STATE House Education Committee Chairwoman Sharon Tomiko Santos has the power to help districts regain control over about $40 million in federal funding to help academically struggling students.
Should she refuse to act on a critical bill, House Speaker Frank Chopp and Majority Leader Pat Sullivan must intervene and get the job done.
At issue is Washington’s status under the No Child Left Behind law. Last year, U.S. Education Secretary Arne Duncan followed through on a threat to yank the state’s waiver if student test scores did not play some role in teacher evaluations.
After rejecting the bill last year, the state Senate passed the bill March 11, no doubt after hearing from districts smarting from the loss of funding.
Tomiko Santos, a South Seattle Democrat, says she is willing to hold a public hearing on ESSB 5748, but not until March 31 — the very last day before a deadline for bills to be considered in committee.
Her last-minute decision to delay testimony all but guarantees the measure will not get voted out of her committee.
That would please the Washington Education Association, which strongly opposes tying any of their members’ job-performance reviews to academic achievement.
Teachers won that battle last year, but at high cost to students who need the most help.
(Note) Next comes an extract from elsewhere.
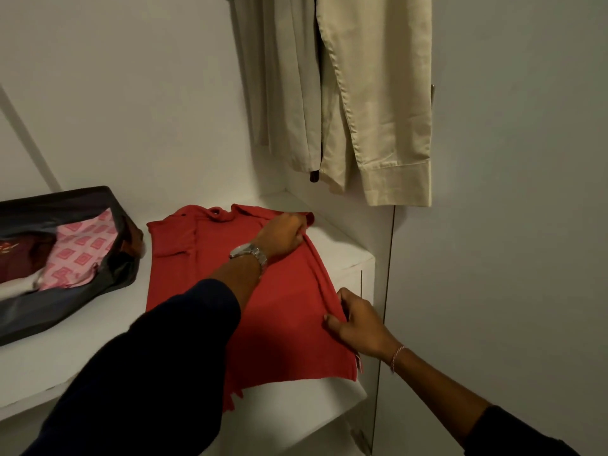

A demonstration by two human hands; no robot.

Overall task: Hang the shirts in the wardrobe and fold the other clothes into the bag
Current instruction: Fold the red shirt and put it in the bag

This Title I money is intended for 485,000 of Washington’s poorest children who also qualify for free and reduced lunches. Education is their chance out of poverty.
At a time when legislators are under a state Supreme Court order to fully fund public K-12 education, there is no justification for withholding millions from superintendents who know best what their students need. Since losing control over this funding last fall, district leaders have amassed half an academic year’s worth of stories on the negative effects to their schools.
Even the district Tomiko Santos represents — Seattle Public Schools — lost access to $1.3 million for services to help kids improve their math and reading skills.
The state Senate already has done its job, recently passing ESSB 5748, which requires test scores to be just one of many factors tied to teacher and superintendent evaluations. This change would not take effect until fall 2017 at the earliest, and the teachers union and districts could negotiate the terms at the local level.
After the vote, Seattle Superintendent Larry Nyland publicly thanked Democratic state Sens. Jamie Pedersen, Jeanne Kohl-Welles and David Frockt — all from Seattle — for supporting the district’s efforts to “regain much needed and valuable flexibility.” They were brave to buck the union pressure.
Tomiko Santos is noncommittal about advancing the bill. Instead she says she is counting on U.S. Sen. Patty Murray, D-Wash., to overhaul the No Child Left Behind law at the federal level.
As if Congress will make progress on much of anything.
Despite Murray’s considerable talents and her position as ranking minority member of a key committee that could rewrite that flawed law, relying on quick progress is unrealistic.
In the meantime, embarrassingly, Washington state remains the only state to lose a waiver and not have it restored. The Democratic-controlled House can join the Senate and bring the state back into compliance with federal law.
Despite the rhetoric circulating in emails from lobbyists for the teachers union, ESSB 5748 is not an attack on educators. Adults should never be pitted against children from poor families.
This bill is a compromise that respects teachers’ rights and the hundreds of thousands of struggling students who have one shot at a public education. They need every resource their schools can provide to help them succeed.
Don’t wait. Hold the hearing this week, Rep. Tomiko Santos. Allow a vote in committee so the bill can advance to the House floor.
If she won’t allow a vote, Speaker Chopp, whose district also includes Seattle Public Schools, and Majority Leader Sullivan should find a way to make it happen.